# Data Preparation — Manutenção Preditiva (CNC)

In [None]:
import os, numpy as np, pandas as pd
from sklearn.model_selection import train_test_split
from sklearn.compose import ColumnTransformer
from sklearn.preprocessing import StandardScaler, OneHotEncoder
from sklearn.pipeline import Pipeline
from sklearn.impute import SimpleImputer

DATA_RAW = "../data/raw"
DATA_INTERIM = "../data/interim"
os.makedirs(DATA_INTERIM, exist_ok=True)
df = pd.read_csv(os.path.join(DATA_RAW, "bootcamp_train.csv"))
df["torque_por_rpm"] = df["torque"] / df["velocidade_rotacional"].replace(0, np.nan)
target_cols = ["falha_maquina","FDF","FDC","FP","FTE","FA"]
X = df.drop(columns=target_cols)
Y = df[target_cols]
num_cols = X.select_dtypes(include=[np.number]).columns.tolist()

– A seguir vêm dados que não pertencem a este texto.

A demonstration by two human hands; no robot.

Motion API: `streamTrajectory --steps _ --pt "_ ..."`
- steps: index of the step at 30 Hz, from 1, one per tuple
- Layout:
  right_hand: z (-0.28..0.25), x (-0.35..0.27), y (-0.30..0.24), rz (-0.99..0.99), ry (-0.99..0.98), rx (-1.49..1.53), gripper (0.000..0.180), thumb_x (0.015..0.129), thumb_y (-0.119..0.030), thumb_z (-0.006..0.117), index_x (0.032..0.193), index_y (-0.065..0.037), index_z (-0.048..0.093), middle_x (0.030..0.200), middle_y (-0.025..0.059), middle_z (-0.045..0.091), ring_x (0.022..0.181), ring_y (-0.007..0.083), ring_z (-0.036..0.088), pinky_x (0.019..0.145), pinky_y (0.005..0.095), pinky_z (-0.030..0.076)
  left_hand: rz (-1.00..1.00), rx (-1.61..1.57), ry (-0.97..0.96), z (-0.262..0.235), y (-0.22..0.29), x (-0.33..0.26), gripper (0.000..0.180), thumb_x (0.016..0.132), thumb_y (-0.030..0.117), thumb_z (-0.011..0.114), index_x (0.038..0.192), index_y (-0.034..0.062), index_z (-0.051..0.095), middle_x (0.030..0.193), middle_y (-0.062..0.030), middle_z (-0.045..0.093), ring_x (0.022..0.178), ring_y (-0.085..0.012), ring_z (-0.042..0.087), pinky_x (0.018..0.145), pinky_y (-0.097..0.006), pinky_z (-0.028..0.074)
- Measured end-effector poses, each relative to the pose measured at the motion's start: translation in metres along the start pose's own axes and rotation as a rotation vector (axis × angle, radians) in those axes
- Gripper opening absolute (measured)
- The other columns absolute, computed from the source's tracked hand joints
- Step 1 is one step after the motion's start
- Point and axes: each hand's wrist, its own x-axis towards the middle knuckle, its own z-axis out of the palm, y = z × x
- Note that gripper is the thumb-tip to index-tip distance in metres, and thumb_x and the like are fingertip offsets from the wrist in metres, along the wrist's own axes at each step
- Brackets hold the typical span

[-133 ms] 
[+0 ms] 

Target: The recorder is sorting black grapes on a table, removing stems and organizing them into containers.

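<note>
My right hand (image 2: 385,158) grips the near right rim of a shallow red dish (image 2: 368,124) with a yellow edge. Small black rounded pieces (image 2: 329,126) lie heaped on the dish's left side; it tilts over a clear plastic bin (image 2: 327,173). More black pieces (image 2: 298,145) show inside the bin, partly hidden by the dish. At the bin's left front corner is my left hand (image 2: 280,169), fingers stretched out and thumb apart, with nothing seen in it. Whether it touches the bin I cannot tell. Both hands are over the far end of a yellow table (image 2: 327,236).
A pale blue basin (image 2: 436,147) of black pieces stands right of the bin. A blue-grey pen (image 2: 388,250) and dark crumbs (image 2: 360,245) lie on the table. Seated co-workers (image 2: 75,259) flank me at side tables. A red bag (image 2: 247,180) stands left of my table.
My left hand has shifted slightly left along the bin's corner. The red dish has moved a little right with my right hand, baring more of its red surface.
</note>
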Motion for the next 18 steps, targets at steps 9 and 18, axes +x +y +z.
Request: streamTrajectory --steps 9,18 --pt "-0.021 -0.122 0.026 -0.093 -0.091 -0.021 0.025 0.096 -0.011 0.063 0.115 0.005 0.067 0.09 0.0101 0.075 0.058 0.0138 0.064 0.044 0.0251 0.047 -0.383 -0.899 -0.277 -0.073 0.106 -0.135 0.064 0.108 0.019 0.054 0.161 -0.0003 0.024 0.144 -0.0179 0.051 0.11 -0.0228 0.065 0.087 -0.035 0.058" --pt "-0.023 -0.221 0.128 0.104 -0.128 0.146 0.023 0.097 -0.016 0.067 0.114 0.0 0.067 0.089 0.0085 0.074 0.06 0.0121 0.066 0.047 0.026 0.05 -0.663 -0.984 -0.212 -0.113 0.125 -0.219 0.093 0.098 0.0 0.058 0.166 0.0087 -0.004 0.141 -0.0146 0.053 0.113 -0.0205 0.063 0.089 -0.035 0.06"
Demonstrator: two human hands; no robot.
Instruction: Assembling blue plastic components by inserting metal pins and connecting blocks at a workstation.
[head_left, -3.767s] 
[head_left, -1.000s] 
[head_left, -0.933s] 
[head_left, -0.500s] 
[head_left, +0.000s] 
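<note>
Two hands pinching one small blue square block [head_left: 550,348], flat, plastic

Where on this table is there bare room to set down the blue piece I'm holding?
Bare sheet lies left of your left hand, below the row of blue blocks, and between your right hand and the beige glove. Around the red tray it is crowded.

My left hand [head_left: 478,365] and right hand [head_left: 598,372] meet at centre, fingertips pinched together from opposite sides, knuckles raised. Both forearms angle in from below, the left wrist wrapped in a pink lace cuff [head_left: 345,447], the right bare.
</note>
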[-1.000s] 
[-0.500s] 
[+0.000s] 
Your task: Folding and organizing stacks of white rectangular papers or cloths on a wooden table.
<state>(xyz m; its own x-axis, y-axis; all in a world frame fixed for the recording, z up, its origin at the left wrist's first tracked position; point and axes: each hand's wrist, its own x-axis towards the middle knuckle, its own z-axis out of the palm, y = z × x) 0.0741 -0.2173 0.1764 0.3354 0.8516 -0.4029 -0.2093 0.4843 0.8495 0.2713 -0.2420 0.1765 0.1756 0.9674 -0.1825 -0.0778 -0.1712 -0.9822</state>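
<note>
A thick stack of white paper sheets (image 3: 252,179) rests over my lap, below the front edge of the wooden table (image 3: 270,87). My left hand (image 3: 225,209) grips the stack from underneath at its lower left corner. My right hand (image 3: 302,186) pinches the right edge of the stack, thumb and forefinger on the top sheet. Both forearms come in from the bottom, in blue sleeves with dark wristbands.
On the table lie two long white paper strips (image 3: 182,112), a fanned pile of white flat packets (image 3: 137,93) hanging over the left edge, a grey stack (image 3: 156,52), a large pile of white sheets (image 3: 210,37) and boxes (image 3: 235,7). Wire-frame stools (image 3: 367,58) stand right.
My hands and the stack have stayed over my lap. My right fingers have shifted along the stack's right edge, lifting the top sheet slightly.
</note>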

cat_cols = X.select_dtypes(exclude=[np.number]).columns.tolist()
num_pipe = Pipeline([("imp", SimpleImputer(strategy="median")), ("sc", StandardScaler())])
cat_pipe = Pipeline([("imp", SimpleImputer(strategy="most_frequent")), ("ohe", OneHotEncoder(handle_unknown="ignore"))])
preprocess = ColumnTransformer([("num", num_pipe, num_cols), ("cat", cat_pipe, cat_cols)])
X_train, X_valid, y_train, y_valid = train_test_split(X, Y, test_size=0.2, random_state=42, stratify=Y["falha_maquina"])
X_train.to_csv(os.path.join(DATA_INTERIM,"X_train.csv"),index=False)
X_valid.to_csv(os.path.join(DATA_INTERIM,"X_valid.csv"),index=False)
y_train.to_csv(os.path.join(DATA_INTERIM,"y_train.csv"),index=False)
y_valid.to_csv(os.path.join(DATA_INTERIM,"y_valid.csv"),index=False)